Can An Employer Terminate An Employee For Being 'Too Old' For the Job?
Unless the Age of An Employee Presents As a Genuine Occupational Requirement, Discrimination Based on Aging Is Likely a Violation of the Human Rights Code.
Understanding That Employment Termination Due to Age May Be DiscriminationViolating the Human Rights Code
The Human Rights Code, R.S.O. 1990, c. H.19 provides a variety of protections from discrimination; however, in some situations, being where the discrimination is based upon a characteristic that is a genuine requirement of the employment, there is a limited exception that allows the discrimination despite the discrimination being based upon a reason usually protected by the Human Rights Code.
An interesting case, unfortunately dismissed as abandoned prior to a decision by the Human Rights Tribunal of Ontario, thus the answer to the legal issue remains undecided, involved the termination from employment of a female exotic dancer who was deemed too old and was lacking the appearance of youth.
5 (1) Every person has a right to equal treatment with respect to employment without discrimination because of race, ancestry, place of origin, colour, ethnic origin, citizenship, creed, sex, sexual orientation, gender identity, gender expression, age, record of offences, marital status, family status or disability.
In the Ouwroulis v. New Locomotion, 2009 HRTO 1498 the Human Rights Tribunal of Ontario was preparing to answer the question as to whether age as a factor in diminishing sex appeal was a sufficient reason for discrimination based on age.
In this case, Ms. Ouwroulis was capable of doing the job duties without impairment by age, but was told that, "they were going in a new direction with younger girls" thus the age factor of concern related solely to appearance of youth.

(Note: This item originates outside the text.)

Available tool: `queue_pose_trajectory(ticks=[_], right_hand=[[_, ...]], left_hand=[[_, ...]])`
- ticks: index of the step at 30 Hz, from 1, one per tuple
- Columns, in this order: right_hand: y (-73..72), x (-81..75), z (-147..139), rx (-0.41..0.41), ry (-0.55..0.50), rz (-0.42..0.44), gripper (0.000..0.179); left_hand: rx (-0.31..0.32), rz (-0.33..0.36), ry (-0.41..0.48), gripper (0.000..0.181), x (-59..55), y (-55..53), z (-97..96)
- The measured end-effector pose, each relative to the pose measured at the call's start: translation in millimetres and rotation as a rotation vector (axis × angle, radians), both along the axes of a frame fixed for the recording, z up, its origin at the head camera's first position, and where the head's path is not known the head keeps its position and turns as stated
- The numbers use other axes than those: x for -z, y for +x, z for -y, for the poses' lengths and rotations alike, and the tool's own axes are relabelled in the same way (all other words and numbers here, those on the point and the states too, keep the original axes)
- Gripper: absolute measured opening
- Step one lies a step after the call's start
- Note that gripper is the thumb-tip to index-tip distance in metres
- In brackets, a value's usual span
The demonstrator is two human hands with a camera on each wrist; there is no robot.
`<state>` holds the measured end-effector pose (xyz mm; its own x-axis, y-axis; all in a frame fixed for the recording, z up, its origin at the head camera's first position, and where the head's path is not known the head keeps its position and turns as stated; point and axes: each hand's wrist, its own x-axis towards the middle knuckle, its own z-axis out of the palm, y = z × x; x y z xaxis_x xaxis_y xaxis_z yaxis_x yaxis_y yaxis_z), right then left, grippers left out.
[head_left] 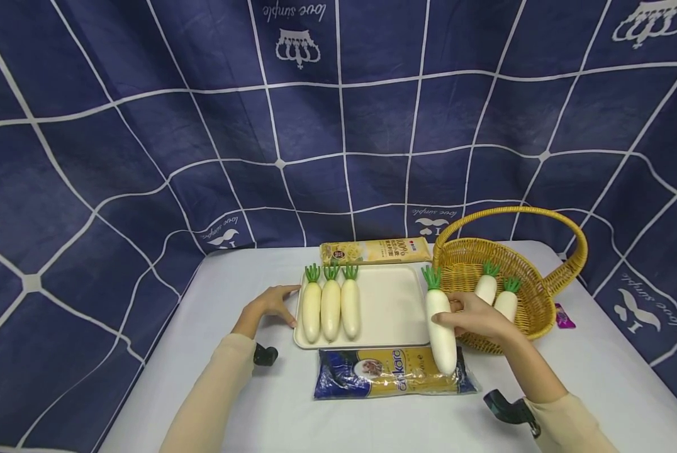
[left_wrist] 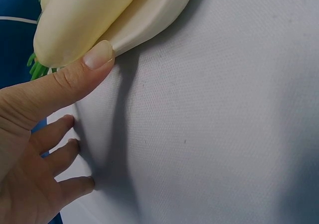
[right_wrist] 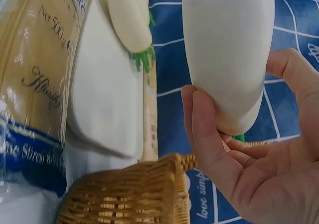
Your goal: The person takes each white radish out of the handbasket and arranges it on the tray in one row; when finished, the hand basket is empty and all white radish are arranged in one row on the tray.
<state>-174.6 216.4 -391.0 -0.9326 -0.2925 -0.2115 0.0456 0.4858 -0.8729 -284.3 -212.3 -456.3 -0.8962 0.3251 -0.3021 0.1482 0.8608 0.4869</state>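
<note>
My right hand (head_left: 480, 316) grips a white radish (head_left: 442, 327) with green leaf stubs, thumb and fingers round its sides. In the head view that radish overlaps the right edge of the cream tray (head_left: 392, 302) and a pasta packet; the right wrist view shows it raised above them. Three more radishes (head_left: 331, 308) lie side by side in the tray's left part, leaves toward the back. By the tray's left edge is my left hand (head_left: 272, 303), fingers spread and holding nothing. Its thumb (left_wrist: 97, 57) touches the tray rim in the left wrist view.
A wicker basket (head_left: 533, 277) with a tall handle stands at the right with two radishes (head_left: 487, 286) inside. Blue-and-gold pasta packet (head_left: 384, 372) lies before the tray, a yellow noodle packet (head_left: 378, 250) behind it. Beside the basket is a small purple packet (head_left: 564, 316).
</note>
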Motion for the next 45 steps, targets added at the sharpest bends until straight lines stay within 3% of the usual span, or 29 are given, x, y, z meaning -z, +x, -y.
queue_pose_trajectory(ticks=[22, 45], right_hand=[[-35.9, 2.5, 33, -0.023, -0.006, -0.007, 0.066], [-79.5, 12.6, 67, -0.03, -0.063, 0.055, 0.068]], left_hand=[[0.014, -0.016, 0.0, 0.104, 1.9, 0.1, 1.1], [-0.011, -0.013, -0.013, 0.103, 0.6, 0.4, -0.4]])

Many within legal circles remain intrigued to know how this case would be decided if followed through rather than abandoned prior to a decision whereas such a decision would consider, and be based upon review of, the exception found at section 24(1)(b) of the Human Rights Code which permits age discrimination in some circumstances. Specifically, the exception states:
24 (1) The right under section 5 to equal treatment with respect to employment is not infringed where,
(b) the discrimination in employment is for reasons of age, sex, record of offences or marital status if the age, sex, record of offences or marital status of the applicant is a reasonable and bona fide qualification because of the nature of the employment;
Considering how individually objective sex appeal is, it would be quite interesting to know if the Human Rights Tribunal of Ontario would have deemed age with appearance of youth as a bona fide qualification due to the nature of the employment.